The updated CDC guidance makes “excellent sense,” Dr. David Weber, professor at the University of North Carolina School of Medicine in Chapel Hill and board member of the Society of Healthcare Epidemiology, told CNN on Tuesday.
“Breakthrough disease clearly occurs, and for those cases, we know they’re much more mild in vaccinated people, but we don’t know how infectious vaccinated people are,” he said. “But clearly, if you want to protect your children under 12 or grandchildren, or protect immunocompromised people, as well as protect your own health — from even mild disease — then you should be wearing a mask, particularly in areas of high transmission when indoors.”
My kids have been vaccinated, but they’re still regular mask-wearers, especially the younger one. I fully expect them to continue to do so in school, at least for the fall. I’ve been wearing a mask again for indoor spaces as well. I will admit it’s kind of annoying, as we have been vaccinated for months now and have been pretty damn careful all along, but it is what it is. That said, I have a lot of sympathy for this position:
Sorry, but more mask mandates are not what we need at this juncture. It’s time instead for vaccine mandates. The shots work way better than masks. So let’s act like it.
— Amanda Marcotte (@AmandaMarcotte) 12:05 PM – 27 July 2021
Some of that is happening in other states, but who knows, maybe we’ll get it for federal buildings and air travel, too. And who knows, maybe this will work.
As leaders in other parts of the country require government employees to get COVID-19 vaccinations, San Antonio and Bexar County are considering following suit, the Express-News reports.
Such a step would come as vaccination rates plateau and the highly contagious delta variant leads to a rise in infections, hospitalizations and deaths in Texas. California and New York City this week said they will make employees get the vaccine or submit to weekly coronavirus tests. Veterans Affairs became the first federal agency to mandate COVID vaccinations for frontline staff.
“We are supportive of the efforts of New York and California,” San Antonio Mayor Ron Nirenberg and County Judge Nelson Wolff said in a joint statement supplied to Express-News. “We will be reviewing the legalities and practicalities of requiring a COVID-19 vaccine and/or weekly testing in conformity with CDC guidelines in order to protect the health and well-being of city/county workforce.”
A city and county vaccine mandate would apply to roughly 18,000 workers, according to the daily, which reports that both Nirenberg and Wolff are unsure whether the requirement would be allowable under state law.
I think we can say with extreme confidence that the state would bring all its fight against such a move. That doesn’t mean it’s not worth the effort, but it’s not a move to be made lightly. Be prepared to hire a bunch of expensive lawyers, and have a solid communication strategy in place, that would be my advice.

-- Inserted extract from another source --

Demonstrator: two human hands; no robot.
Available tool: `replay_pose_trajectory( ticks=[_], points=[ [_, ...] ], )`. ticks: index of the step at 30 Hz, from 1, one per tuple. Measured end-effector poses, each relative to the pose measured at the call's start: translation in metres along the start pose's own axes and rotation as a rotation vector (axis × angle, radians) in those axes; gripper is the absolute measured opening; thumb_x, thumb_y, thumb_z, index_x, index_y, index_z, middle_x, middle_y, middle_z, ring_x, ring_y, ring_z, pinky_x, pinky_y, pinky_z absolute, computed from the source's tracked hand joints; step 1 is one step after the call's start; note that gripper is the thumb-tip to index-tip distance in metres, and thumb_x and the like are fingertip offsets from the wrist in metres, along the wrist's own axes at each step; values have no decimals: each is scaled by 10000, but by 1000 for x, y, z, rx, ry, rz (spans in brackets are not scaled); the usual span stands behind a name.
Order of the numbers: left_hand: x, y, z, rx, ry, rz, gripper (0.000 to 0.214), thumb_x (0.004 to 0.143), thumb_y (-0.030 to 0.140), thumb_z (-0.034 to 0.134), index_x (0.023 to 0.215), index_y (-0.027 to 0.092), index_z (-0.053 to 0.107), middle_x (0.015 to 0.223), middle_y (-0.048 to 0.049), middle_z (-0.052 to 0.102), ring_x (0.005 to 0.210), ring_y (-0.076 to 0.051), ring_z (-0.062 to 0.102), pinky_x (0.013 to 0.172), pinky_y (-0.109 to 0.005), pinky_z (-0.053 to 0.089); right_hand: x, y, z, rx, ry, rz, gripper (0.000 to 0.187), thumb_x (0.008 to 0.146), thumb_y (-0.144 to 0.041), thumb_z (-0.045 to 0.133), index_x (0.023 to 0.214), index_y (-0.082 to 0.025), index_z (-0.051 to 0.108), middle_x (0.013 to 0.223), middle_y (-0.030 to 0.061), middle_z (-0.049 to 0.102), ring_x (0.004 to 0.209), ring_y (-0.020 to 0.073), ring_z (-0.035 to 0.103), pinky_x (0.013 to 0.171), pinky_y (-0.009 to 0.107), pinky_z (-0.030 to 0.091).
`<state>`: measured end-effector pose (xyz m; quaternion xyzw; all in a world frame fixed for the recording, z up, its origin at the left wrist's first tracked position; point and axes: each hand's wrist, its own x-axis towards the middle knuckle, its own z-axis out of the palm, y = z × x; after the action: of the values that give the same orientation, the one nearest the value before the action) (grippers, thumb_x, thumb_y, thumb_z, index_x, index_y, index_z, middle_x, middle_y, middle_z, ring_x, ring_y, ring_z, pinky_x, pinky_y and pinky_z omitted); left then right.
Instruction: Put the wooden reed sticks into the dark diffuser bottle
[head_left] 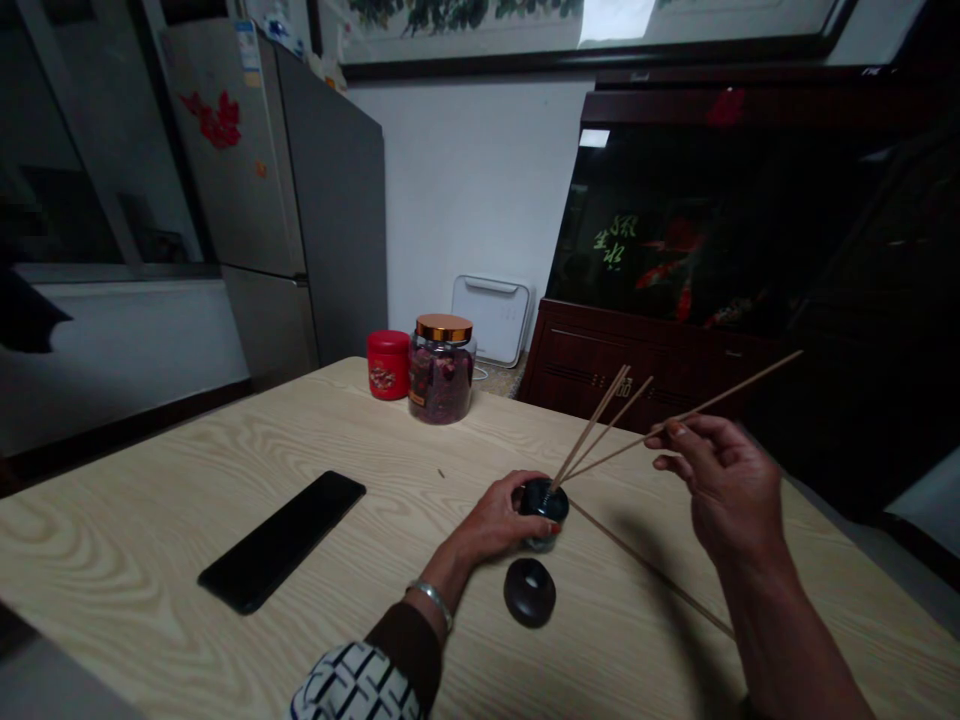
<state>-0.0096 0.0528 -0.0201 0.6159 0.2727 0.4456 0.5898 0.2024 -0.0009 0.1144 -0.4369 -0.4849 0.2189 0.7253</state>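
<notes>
My left hand (499, 520) is wrapped round a small dark bottle (544, 505) that stands on the wooden table (187, 500). Several thin reed sticks (600, 425) lean out of the bottle's mouth. My right hand (724, 480) pinches one long stick (739, 390) near its middle; its lower end points at the bottle. Another stick (652, 572) lies flat on the table beside my right arm. The bottle's dark round cap (529, 592) rests on the table just in front of the bottle.
A black phone (283, 540) lies on the left of the table. At the far edge stand a red tin (388, 365) and a glass jar (442, 370) with a copper lid. Behind are a grey fridge (300, 200), a dark cabinet (645, 365) and a fish tank (712, 230).
</notes>
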Motion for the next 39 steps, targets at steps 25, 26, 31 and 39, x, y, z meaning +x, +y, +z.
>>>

As for masks in schools, well…
NEW: I asked @GovAbbott if he’ll give Texas school districts the ability to enforce mask-wearing now that the CDC has recommended everyone in the K-12 setting wear a mask indoors, regardless of vaccination status.
Here’s how the Governor’s press secretary responded:
— Alex Caprariello (@alcaprari23) 4:11 PM – 27 July 2021
What did you expect? Greg Abbott has already said there won’t be any mask mandate in schools, and it’s impossible to imagine him changing his mind. It’s all up to the parents and school staff. I would not feel safe having my not-yet-vaccinated kids in school without a full-mask situation, which by the way is what we did in this past spring semester. I don’t even know what the argument against is. Doesn’t much matter when the power is on that side. The Trib and Daily Kos have more.